市民団体が調査したところ、196か所の「再生砕石」使用現場の約99%からアスベスト入りの建材が検出されています。
 このことは、建物解体におけるアスベスト処理が十分でないことを意味します。大田区では、年間200弱の解体届け出がありますが、そのうちアスベスト有りとしている届けはわずかです。今後、全国で、アスベストを使用した建材が年間約100万トン、ピーク時には130万トン排出されるという試算があります。大雑把ですが、おおよその目安として単純に大田区の人口割合いから試算すると約7000千トンのアスベスト入り建材が排出されることになります。それにしては、信じられないほどに少ない届け出件数で、建物に使用されているアスベスト入り建材がどう処分されているのか大変心配になります。

■大田区の公金が投入されている特養建設予定現場でもずさんな解体■

 先日も、アスベストの使われている建物の解体について心配されている区民から連絡をいただき現場に行きました。本来水をかけ手壊ししなければならない波型スレートと呼ばれるアスベスト入りの建材が、木材などとゴチャゴチャに混ざって放置されていました。
 その現場は大田区が条例改正して施設建設費補助を出している施設建設現場です。直接補助金がこの解体に使われていないとはいえ、特養建設のため、条例改正して特別に税金投入した施主の関わる解体でさえこのような状況であることは、他の多くの解体を安全に行わせることのむずかしさを示す良い事例ではないでしょうか。

■行政の不十分な監視体制■

 第三回定例会において池上旧トーヨーボール解体・アスベスト除去工事において、住民が要望しているにも関わらず、説明会さえ開催しようとしない事業者を大田区は指導すべきであると発言しました。区長の地元であることから区長にも地元住民が大変心配しているので対応を要望しました。しかし、残念ながら、区は指導を行わず、住民自らが地域に呼びかけ、業者を招いて、住民主催で説明会を開催しなくてはなりませんでした。
 説明会は、地域の関心も高く、80人までは数えたが・・ということで、参加者80人としていますが、100人は集まりましたねと言う参加者もいました。

 住民が苦労して開催した説明会でしたが開催したことで大きな成果がありました。
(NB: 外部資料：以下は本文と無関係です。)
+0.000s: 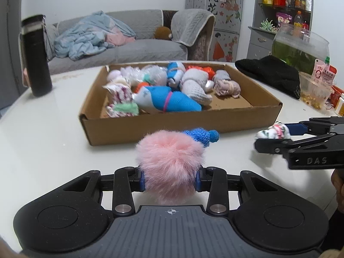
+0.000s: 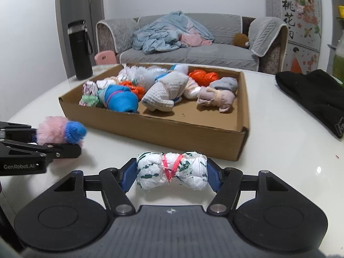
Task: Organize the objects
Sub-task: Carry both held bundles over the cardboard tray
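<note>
In the left wrist view, the left hand-held gripper (image 1: 169, 177) is squeezing a pink pompom (image 1: 169, 163) between its blue pads, jaws drawn narrow into the fur. A blue knitted cap (image 1: 201, 136) is sitting on the pompom's far side. It looks very light and springy, so it is likely yielding under the pads; gripping across the thick middle, as here, seems safest, since the fur may slip. Just ahead of the gripper, the box (image 1: 150, 126) of rolled socks is resting on the counter (image 1: 43, 139). To the right, the right hand-held gripper (image 1: 272, 135) is carrying a white bundle (image 1: 272, 132).

In the right wrist view, the right hand-held gripper (image 2: 172, 173) is clamping that bundle (image 2: 172, 172) end to end, jaws about half wide. It is a white roll with green marks, tied at the waist with a pink band (image 2: 172, 165). It seems soft, light and compressible; holding both ends is keeping it level. The box (image 2: 193, 135) is lying just beyond, with bare cardboard near the front right. To the left, the pompom (image 2: 53, 130) is sitting in the other gripper (image 2: 60, 138).
</note>
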A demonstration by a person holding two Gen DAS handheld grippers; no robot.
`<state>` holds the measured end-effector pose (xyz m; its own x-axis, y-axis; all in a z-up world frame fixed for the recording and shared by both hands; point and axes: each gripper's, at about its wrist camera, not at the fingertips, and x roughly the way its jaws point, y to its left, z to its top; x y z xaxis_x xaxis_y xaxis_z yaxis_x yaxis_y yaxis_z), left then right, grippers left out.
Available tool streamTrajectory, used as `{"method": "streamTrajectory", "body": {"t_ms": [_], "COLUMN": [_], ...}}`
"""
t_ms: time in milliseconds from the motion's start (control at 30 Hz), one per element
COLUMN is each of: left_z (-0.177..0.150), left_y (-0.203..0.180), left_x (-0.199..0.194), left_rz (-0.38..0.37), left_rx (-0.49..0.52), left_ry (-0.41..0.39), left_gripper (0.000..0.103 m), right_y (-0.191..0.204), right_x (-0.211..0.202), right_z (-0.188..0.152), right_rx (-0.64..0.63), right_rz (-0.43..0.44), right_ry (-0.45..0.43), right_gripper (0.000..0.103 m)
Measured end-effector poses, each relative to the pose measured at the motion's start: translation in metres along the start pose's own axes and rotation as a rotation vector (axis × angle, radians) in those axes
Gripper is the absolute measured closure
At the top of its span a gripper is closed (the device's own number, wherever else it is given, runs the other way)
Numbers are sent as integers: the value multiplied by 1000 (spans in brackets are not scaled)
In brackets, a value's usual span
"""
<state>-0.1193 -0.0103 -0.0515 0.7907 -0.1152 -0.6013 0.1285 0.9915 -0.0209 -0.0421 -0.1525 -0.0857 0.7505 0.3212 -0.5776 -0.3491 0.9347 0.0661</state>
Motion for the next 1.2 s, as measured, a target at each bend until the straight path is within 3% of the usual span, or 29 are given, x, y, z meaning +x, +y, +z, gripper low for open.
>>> {"method": "streamTrajectory", "body": {"t_ms": [167, 333, 667, 900, 1200], "left_z": [12, 45, 119, 143, 141], "left_y": [9, 11, -27, -57, -72], "left_x": [-16, -27, -13, 20, 61], "left_rz": [11, 0, -71, -131, -173], "left_rx": [8, 37, 178, 246, 296], "left_ry": [-17, -64, -119, -73, 13], "left_gripper": [58, 58, 58, 58, 58], "right_y": [-15, -34, -45, -45, -55], "right_x": [-18, -34, -32, -16, 7], "right_z": [7, 32, 94, 110, 110], "right_rx": [9, -15, -144, -219, -240], "right_rz": [-16, -47, -26, 25, 46], "right_ry": [-35, -84, -159, -147, -84], "right_gripper": [41, 41, 40, 40, 40]}}
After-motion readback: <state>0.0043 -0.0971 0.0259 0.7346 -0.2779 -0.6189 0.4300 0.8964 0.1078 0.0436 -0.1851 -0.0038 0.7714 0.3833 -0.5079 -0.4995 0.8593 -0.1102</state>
事業者が吹き付け材の存在を知りながら、法で定められている事前調査を行わず、アスベスト除去、および解体工事に入っていることが判明したのです。

 私が、11月11日の都市環境委員会において、事前調査を定める「大気汚染防止法」及び「石綿障害予防規則」違反ではないかと指摘いたしましたが、区は調査をせず工事を進めることに問題はないと答弁しています。
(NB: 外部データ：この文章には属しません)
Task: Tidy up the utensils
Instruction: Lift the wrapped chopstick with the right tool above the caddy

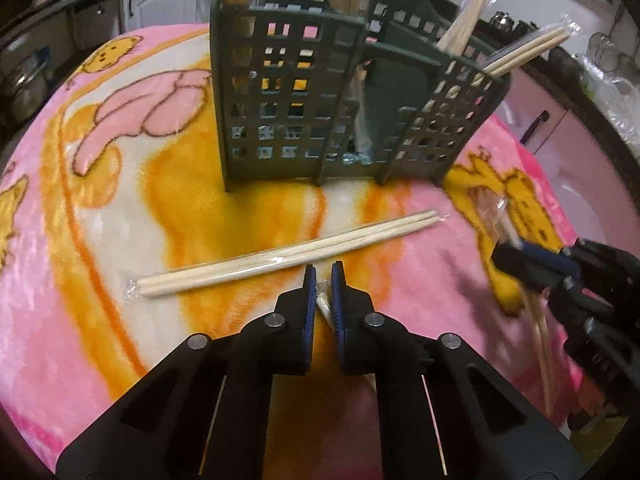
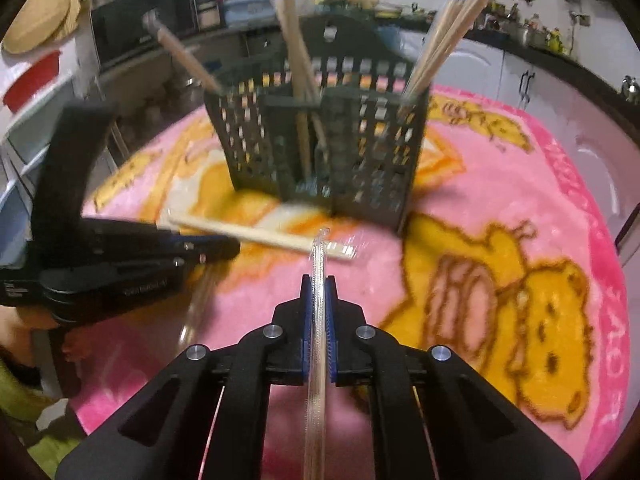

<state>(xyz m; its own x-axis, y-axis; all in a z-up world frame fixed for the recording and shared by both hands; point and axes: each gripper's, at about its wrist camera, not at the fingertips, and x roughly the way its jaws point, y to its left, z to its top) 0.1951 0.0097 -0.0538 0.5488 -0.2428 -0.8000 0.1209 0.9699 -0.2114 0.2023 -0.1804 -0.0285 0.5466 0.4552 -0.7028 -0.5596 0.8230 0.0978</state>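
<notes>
Wrapped chopsticks are the utensils being sorted, each pair sealed in a clear plastic sleeve. One pair lies flat on the pink cartoon blanket, just in front of the dark green slotted caddy, whose compartments already hold several pairs standing on end. The left gripper is pressed together on a thin wrapped piece, most likely another pair, running back between its blue pads. The right gripper is likewise clamped on a slim sleeved pair, which sticks out ahead of the jaws and trails back beneath them.

These pairs are judged very light and stiff along their length, though thin enough to snap if levered. The film is likely slick, so a pair may slide or swivel in the pads. A pinch near the middle would be expected to balance it best; a hold close to one end would be better for steering the other end down into a compartment
</notes>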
■大田労働基準監督署が入りようやく不十分な事前調査が認められる■
 そこで、大田区労働基準監督署に同様の指摘をしたところ、労基が現場を確認し、業者はアスベストの再調査をすることになりました。11月17日〜アスベスト除去・解体全ての工事が止まっています。
 
 第一回住民説明会の場における事業者の説明は、根拠となる資料も不十分で、どこをどのように調査した結果、どの場所にどんな(例えばレベル1〜3、或いは、白石綿なのか茶なのか青なのかなどの)種類のどれくらいの量のアスベストがあるのか、そして、それをどのように除去し、粉塵濃度を測定し、除去したアスベストを保管し、処分場へ持ち込むのかという一連の作業が確実に行われる確証を持つことができませんでした。
 業者は適正に処理すると言葉で繰り返しましたが、結果として、十分な調査が行われず、アスベスト調査をやり直しているのです。これまでの経緯や、この件によって、住民の「事業者」と「大田区」への信頼は大きく損なわれています。

■先進自治体の例から■
    〜第三者機関による点検で安心・安全なアスベスト除去を〜

 これと同様のケースが新宿区で起きています。厚生年金会館が解体になり、不安に思った近隣住民が調査の不備を指摘した結果、区の立ち会いのもと、第三者機関が事前調査を行っています。厚生年金会館のケースでは、第三者機関が調査したことにで、事業者が届け出ていない大量のアスベスト建材が見つかっています。

 そこで質問します。池上旧トーヨーボウルにおいても、新宿区が行ったように区や労基署立会いの下、第三者機関が建物内のアスベスト調査を十分に行ったうえで再開するべきと考えますがいかがでしょうか。業者の言うとおり無いのであれば、それが確かに無かったことを確認する安心を担保させるための作業であり、何ら問題は無いと地域住民も考えています。このまま強硬に工事を行えば、風評が立ちかねず、地域は混乱します。万が一にも不可能な場合には、その理由を住民が納得するようにご説明ください。

■解体工事のダンピングがもたらすもの■

 解体現場におけるアスベスト処理は、今や、お金をかけない方向に進むばかりです。到底安全な工事などできない㎡あたり¥3000と言った金額で受けざるを得ない現状により結果として、不利益をこうむるのは安値で請け負う下請け、孫請けとそこで雇われ危険な作業に従事せざるを得ない労働者そして区民です。

 そこで質問します。現在、大田区では、アスベスト除去工事は解体工事と一括で発注されますが、結果として、アスベスト除去工事が安価で買いたたかれる可能性を否定できません。国土交通省でも以前から解体工事におけるアスベスト除去の分離発注をうたっています。まず、公共工事がアスベスト処理に費用をかけることを示す必要があるのではないでしょうか。

 アスベスト処理の安全を確保する立場である行政の強い規制と指導が必要です。こうした象徴的な大規模解体工事において、区が毅然とした態度で臨むことこそが、解体事業者に緊張感を与え、今後の大田区の解体工事のレベルアップにもつながります。